Why are the ⟨ and ⟩ characters handled so oddly?

3k views Asked by At

http://www-archive.mozilla.org/newlayout/testcases/layout/entities.html has a section called "Miscellaneous Technical". Two of the characters included in that section are "left-pointing angle bracket" (⟨ and 〈) and "right-pointing angle bracket" (⟩ and 〉). There are some strange things with these characters (the first three items in the following list were tested on my first gen Moto X running Android 4.4.4):

  1. In Chrome 43.0.2357.93 on Android, all four entities (⟨, 〈, ⟩, and 〉) are invisible (they just look like spaces).
  2. In Opera 30.0.1856.92967 on Android, all four entities are invisible (they just look like spaces).
  3. In Firefox 38.0.5 on Android, the two named entities (⟨ and ⟩) look like black blocks, but the two coded entities (〈 and 〉) look correct.
  4. I used Xcode's iOS Simulator to simulate the iPhone 5s running iOS 8.3 (12F69). I then loaded the link in Safari. All four entities looked correct, but the two named entities (⟨ and ⟩) looked very different than the two coded entities (〈 and 〉).
  5. If you convert the page to HTML5 and run it through the validator, it outputs "Warning: Text run is not in Unicode Normalization Form C." about the two coded entities (〈 and 〉), but no other entities on the entire page receive any warnings or errors.

I think the most interesting items in the above list are the last three since it appears that the named entities and the coded entities are not treated equally.

All the other characters seem fine, at least from what I saw. What makes these characters so odd?

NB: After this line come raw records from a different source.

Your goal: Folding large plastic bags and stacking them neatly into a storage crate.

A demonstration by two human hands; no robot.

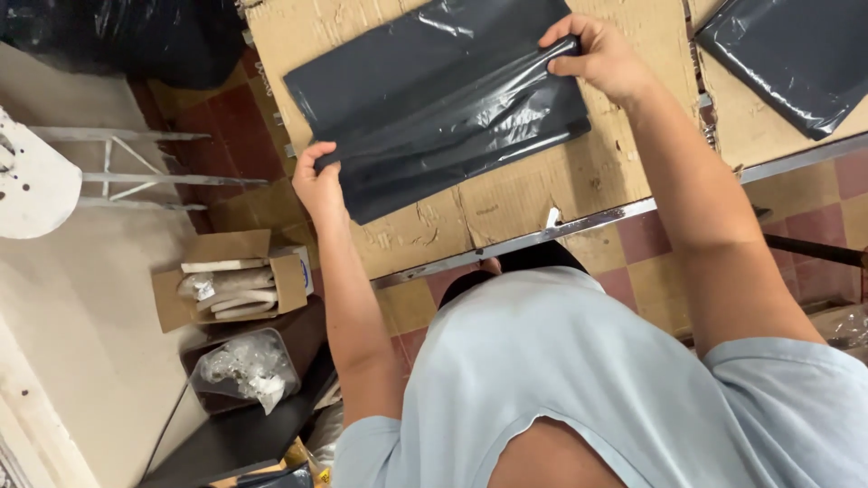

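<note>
A dark grey plastic bag [434, 99] lies flat on a cardboard-covered table [542, 194]. My left hand [318, 185] pinches the bag's near left corner. My right hand [599, 56] grips the bag's right edge, which is bunched up and lifted slightly. The plastic is creased and stretched in a band between the two hands. The rest of the bag rests on the cardboard behind that band.
Another dark plastic bag [800, 54] lies at the table's right. A metal strip edges the table front [579, 221]. On the left floor stand an open cardboard box [231, 282] of wrapped items, a clear plastic bag [244, 369], and a white stool [36, 181].
</note>
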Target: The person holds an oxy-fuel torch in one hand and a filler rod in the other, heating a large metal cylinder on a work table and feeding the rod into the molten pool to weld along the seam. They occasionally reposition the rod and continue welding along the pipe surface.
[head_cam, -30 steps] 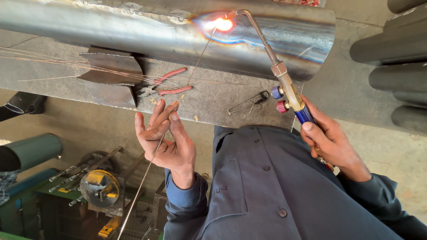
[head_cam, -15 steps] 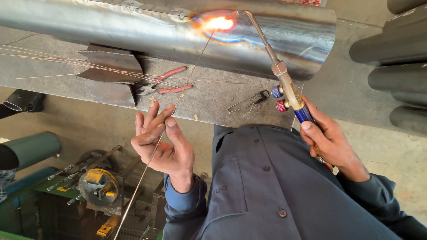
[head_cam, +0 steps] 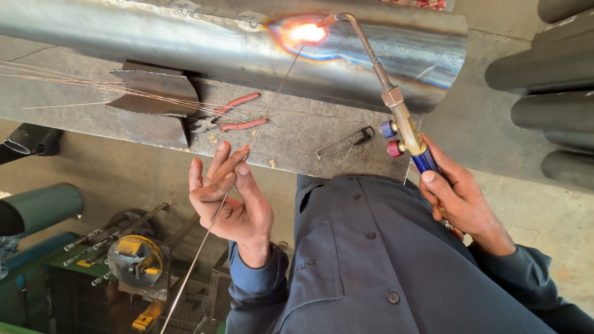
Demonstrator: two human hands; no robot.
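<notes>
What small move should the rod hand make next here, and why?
Probably slide the thin filler rod forward a little through the left hand. Its tip already sits in the glowing spot on the steel pipe, where the torch in the right hand plays its flame, so the rod end looks to be melting away.

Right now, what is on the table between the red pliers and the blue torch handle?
In the head view, a wire clip-like tool lies on the bare metal table between the pliers and the torch.

A grey-blue buttoned work shirt (head_cam: 396, 260) with long sleeves and bare hands.
</notes>
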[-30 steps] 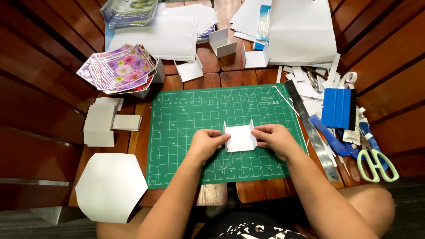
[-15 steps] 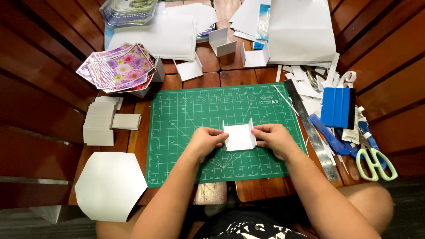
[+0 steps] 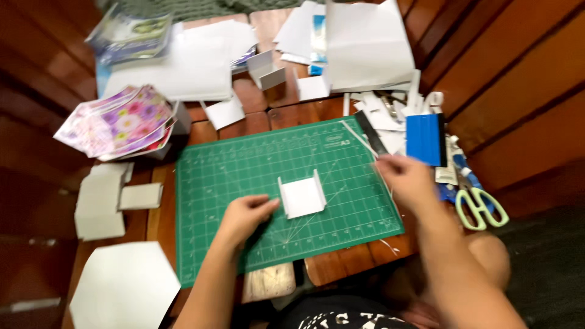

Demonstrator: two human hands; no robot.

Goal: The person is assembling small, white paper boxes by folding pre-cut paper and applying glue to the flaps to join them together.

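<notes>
Card piece [image 3: 301, 197], both side flaps folded up, on green mat [image 3: 244, 164]. Left hand [image 3: 244, 216] loosely curled, fingertips touching its edge. Right hand [image 3: 405, 180] empty, fingers apart, near ruler [image 3: 370, 132]. Rest unfolded, unglued.

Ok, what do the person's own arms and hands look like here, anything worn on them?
Both forearms are bare up to the frame's bottom edge, with no sleeves showing. The left hand and right hand wear no gloves, and I see no watch, bracelet or ring, though the picture is somewhat blurred. A dark top with white print shows at the bottom edge.
</notes>
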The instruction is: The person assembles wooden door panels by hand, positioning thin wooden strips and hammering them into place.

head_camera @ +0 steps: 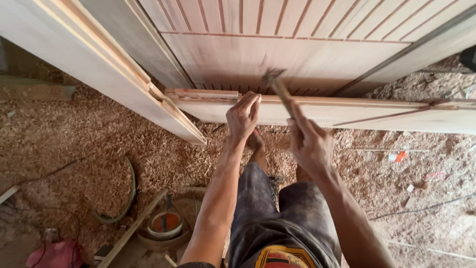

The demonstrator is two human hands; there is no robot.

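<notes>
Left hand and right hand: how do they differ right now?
The left hand pinches the top edge of the wooden door panel, fingers on the wood; the right hand grips a hammer clear of it. The left hand holds no tool; the right hand's hammer is blurred. Both are bare and raised at the panel's edge.

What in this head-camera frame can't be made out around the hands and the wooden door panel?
- Head view: the hammer in the right hand is motion-blurred; its head shape is unclear.
- What the left hand pinches against the door panel's edge is too small and hidden by the fingers.
- The door panel's upper part is cut off by the top edge.
- The contents of the small bowl are too small to tell.
</notes>
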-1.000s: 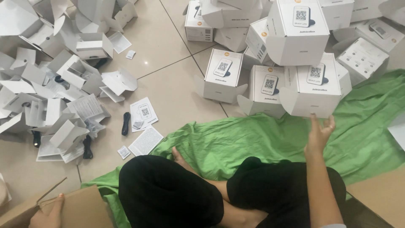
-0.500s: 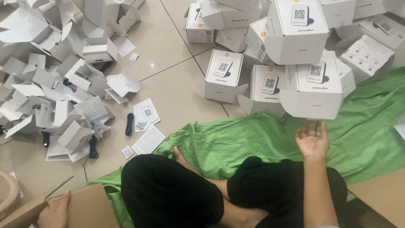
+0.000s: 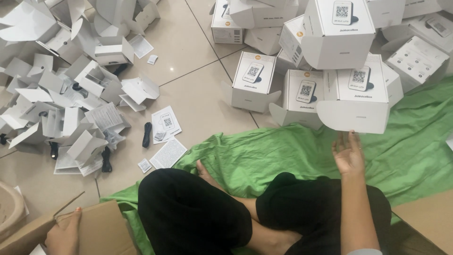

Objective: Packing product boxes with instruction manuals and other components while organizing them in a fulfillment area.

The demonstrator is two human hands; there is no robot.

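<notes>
White carton (image 3: 361,97) just above right-hand fingers (image 3: 348,141) (palm up), not gripped

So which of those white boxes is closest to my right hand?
The white box with its bottom flap hanging open, directly above your right hand; the others sit farther back.

Setting: improvised packing or unpacking area on an indoor tiled floor (image 3: 198,61), probably a home or small storeroom. Evidence: stack of identical white product boxes (image 3: 339,33), heap of opened, flattened cartons (image 3: 61,104), loose leaflets (image 3: 166,123), green cloth (image 3: 415,151) used as a floor mat, brown cardboard carton (image 3: 101,226).
</notes>
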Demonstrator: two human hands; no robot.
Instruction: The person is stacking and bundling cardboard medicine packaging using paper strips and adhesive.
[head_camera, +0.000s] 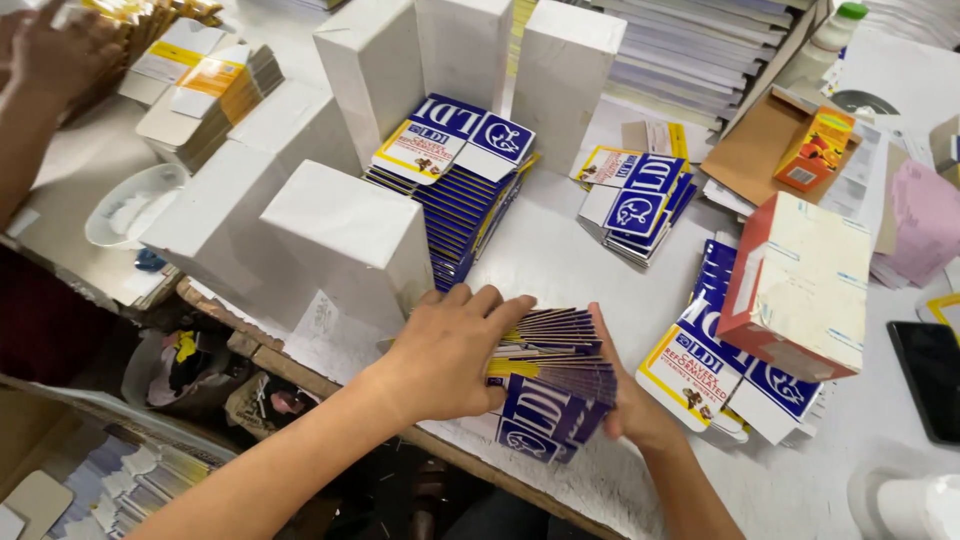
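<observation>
My left hand (448, 350) lies flat on top of a fanned stack of flat blue, white and yellow carton blanks (550, 385) near the table's front edge. My right hand (628, 400) cups the same stack from its right side, mostly hidden behind it. Both hands press against the stack. More piles of the same blanks lie beyond: one tall pile (455, 180) at the middle, one smaller pile (635, 200) to its right, and another spread (720, 365) at the right under a red and white box (795, 285).
Tall white wrapped blocks (350, 240) stand at left and back. Another person's hand (55, 50) works at the far left over yellow blanks. A white bowl (130, 205), an orange box (815, 150), a black phone (930, 380) and paper stacks (700, 50) surround.
</observation>
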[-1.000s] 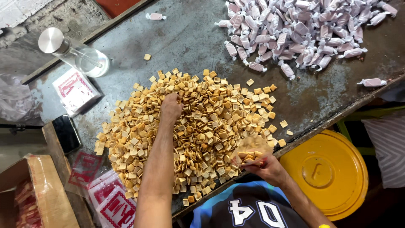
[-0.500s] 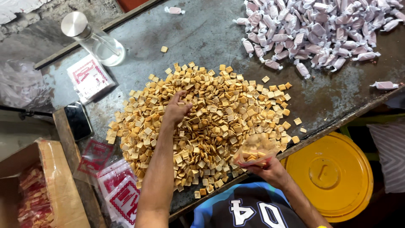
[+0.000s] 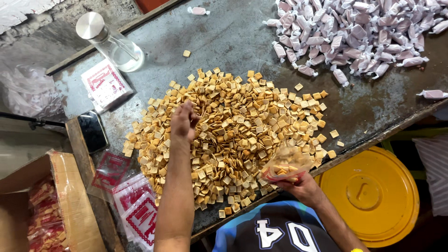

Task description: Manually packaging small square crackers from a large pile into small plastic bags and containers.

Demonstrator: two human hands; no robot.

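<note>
Left hand [image 3: 183, 122] has lifted off the cracker pile [image 3: 233, 135] w/ fingers bunched; can't tell if its grip has any crackers. Right hand [image 3: 302, 186] pinches a clear bag [image 3: 284, 163], partly filled, at table [image 3: 233, 37] edge nr yellow lid [image 3: 373, 196].

Showing a matt, scratched grey metal table [image 3: 224, 42], worn and stained toward its far edge. Heaped at the middle: dry, matt, golden square crackers [image 3: 233, 135]. Gleaming at the far right corner: candies [image 3: 354, 32] in glossy pale pink wrappers. Catching light at the near edge: a thin clear plastic bag [image 3: 284, 163]. Shining at the far left corner: a clear glass jar [image 3: 112, 42] with smooth metal lid.
</note>
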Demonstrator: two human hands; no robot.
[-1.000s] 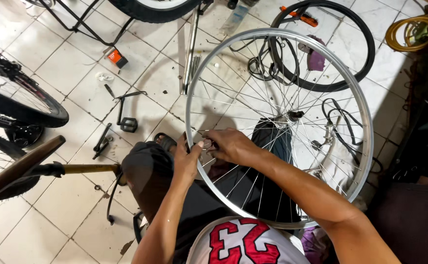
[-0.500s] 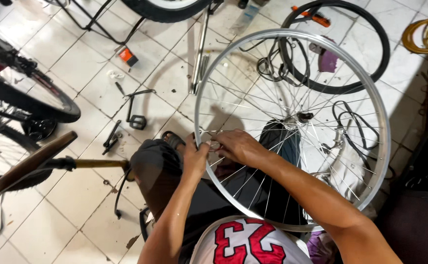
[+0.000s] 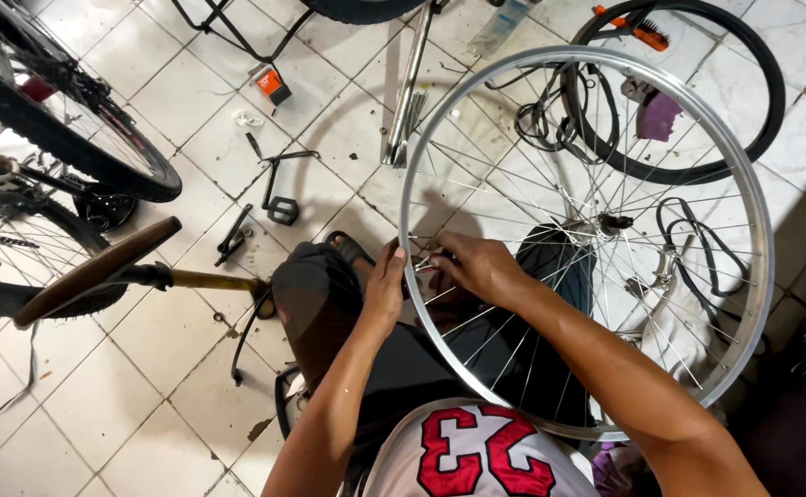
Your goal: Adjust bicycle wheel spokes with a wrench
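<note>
**Both hands at the rim of a bare spoked wheel**

Left hand [image 3: 386,287] closed over the outside of the silver wheel rim [image 3: 748,198] at its left edge, thumb and fingers wrapped around the metal. Right hand [image 3: 481,267] just inside the rim, fingers curled shut on the spokes [image 3: 550,175] close to the rim; a small tool or nipple may be pinched there, cannot tell. The two hands nearly touch across the rim.

The wheel stands tilted over the person's lap, tyreless, hub [image 3: 613,222] right of the hands at centre. Dark trousers show through the spokes; left knee [image 3: 315,285] sits just left of the rim.

Further out on the white tiled floor [image 3: 145,387]: a loose black tyre [image 3: 762,110] at far right, partly behind the rim, with an orange-handled brush [image 3: 631,26] at its far edge. A black pedal [image 3: 282,211] lies left of the wheel, an orange and black box [image 3: 271,85] beyond it. A brown bicycle saddle [image 3: 90,271] points in from the left, with a tyred bicycle wheel [image 3: 71,138] behind it.
</note>
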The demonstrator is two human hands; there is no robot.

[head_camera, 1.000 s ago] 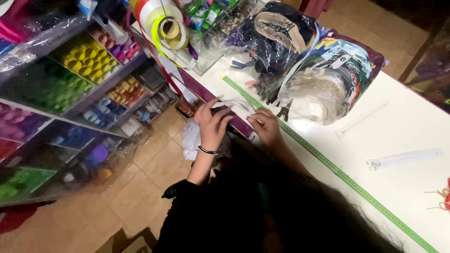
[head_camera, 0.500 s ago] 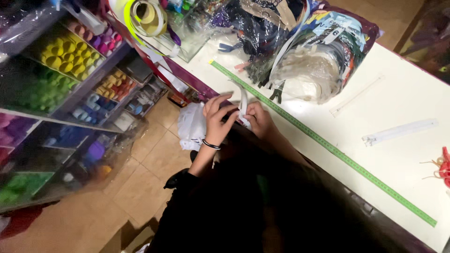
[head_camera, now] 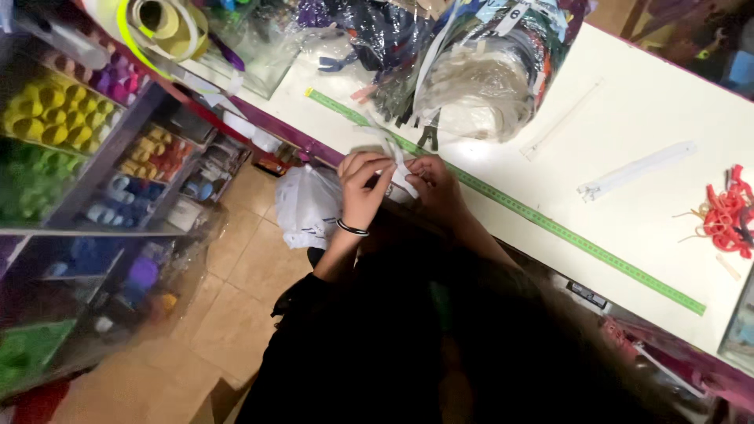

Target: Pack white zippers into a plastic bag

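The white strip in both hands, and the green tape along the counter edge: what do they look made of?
White strip: looks like soft woven fabric, matte, since it bends limply between the left hand and right hand; possibly a zipper tape, too blurred to confirm. Green tape: seems a thin flexible measuring tape, plastic or coated cloth, lying flat on the white counter with fine tick marks.
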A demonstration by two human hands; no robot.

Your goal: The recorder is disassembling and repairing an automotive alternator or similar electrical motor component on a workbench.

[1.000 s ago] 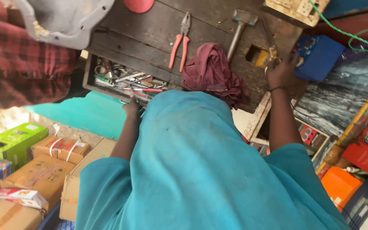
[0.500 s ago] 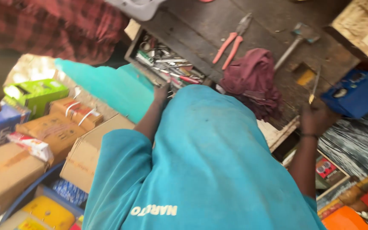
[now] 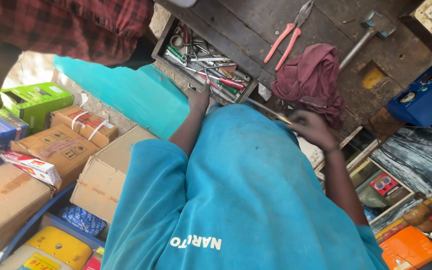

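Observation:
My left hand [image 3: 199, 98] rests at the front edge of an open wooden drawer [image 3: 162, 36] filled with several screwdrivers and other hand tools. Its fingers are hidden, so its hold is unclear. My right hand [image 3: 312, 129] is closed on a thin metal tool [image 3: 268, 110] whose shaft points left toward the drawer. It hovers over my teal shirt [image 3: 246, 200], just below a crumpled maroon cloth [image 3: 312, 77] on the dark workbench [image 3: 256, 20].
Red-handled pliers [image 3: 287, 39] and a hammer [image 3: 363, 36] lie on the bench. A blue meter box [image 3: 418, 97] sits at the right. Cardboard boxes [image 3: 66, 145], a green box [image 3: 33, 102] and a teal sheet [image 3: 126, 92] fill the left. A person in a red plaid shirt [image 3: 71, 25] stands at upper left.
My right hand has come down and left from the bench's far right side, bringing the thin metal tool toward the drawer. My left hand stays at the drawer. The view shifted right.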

Here is the "Miscellaneous Technical" section from the link at the top of this question, just in case the link ever stops working:

<h3>Miscellaneous Technical</h3>

<table>
  <caption align=bottom>
    [1] lang is NOT the same character as U+003C 'less than' or U+2039 'single left-pointing angle quotation mark'<br>
    [2] rang is NOT the same character as U+003E 'greater than' or U+203A 'single right-pointing angle quotation mark'
  </caption>
  <tr>
    <th>Entity</th>
    <th>Code</th>
    <th>Named</th>
    <th>Coded</th>
    <th>Description</th>
  </tr>
  <tr>
    <td>lceil</td>
    <td>8968</td>
    <td>"&lceil;"</td>
    <td>"&#8968;"</td>
    <td>left ceiling = apl upstile</td>
  </tr>
  <tr>
    <td>rceil</td>
    <td>8969</td>
    <td>"&rceil;"</td>
    <td>"&#8969;"</td>
    <td>right ceiling</td>
  </tr>
  <tr>
    <td>lfloor</td>
    <td>8970</td>
    <td>"&lfloor;"</td>
    <td>"&#8970;"</td>
    <td>left floor = apl downstile</td>
  </tr>
  <tr>
    <td>rfloor</td>
    <td>8971</td>
    <td>"&rfloor;"</td>
    <td>"&#8971;"</td>
    <td>right floor</td>
  </tr>
  <tr>
    <td>lang</td>
    <td>9001</td>
    <td>"&lang;"</td>
    <td>"&#9001;"</td>
    <td>left-pointing angle bracket = bra [1]</td>
  </tr>
  <tr>
    <td>rang</td>
    <td>9002</td>
    <td>"&rang;"</td>
    <td>"&#9002;"</td>
    <td>right-pointing angle bracket = ket [2]</td>
  </tr>
</table>
1

There are 1 answers

0
Andrey On

According to HTML5 specification named character references (entities) are coded differently than as per HTML 4 specification (referenced in the question).

&lang; as U+027E8 (&#10216;)

&rang; as U+027E9 (&#10217;)

In practice it seems modern browsers follow HTML5 approach even for documents with HTML 4 doctype. It explains difference of displaying &lang; and &#9001;)

The fact &lang; and &rang; are not properly rendered in mobile browsers may be because of lack of support by font.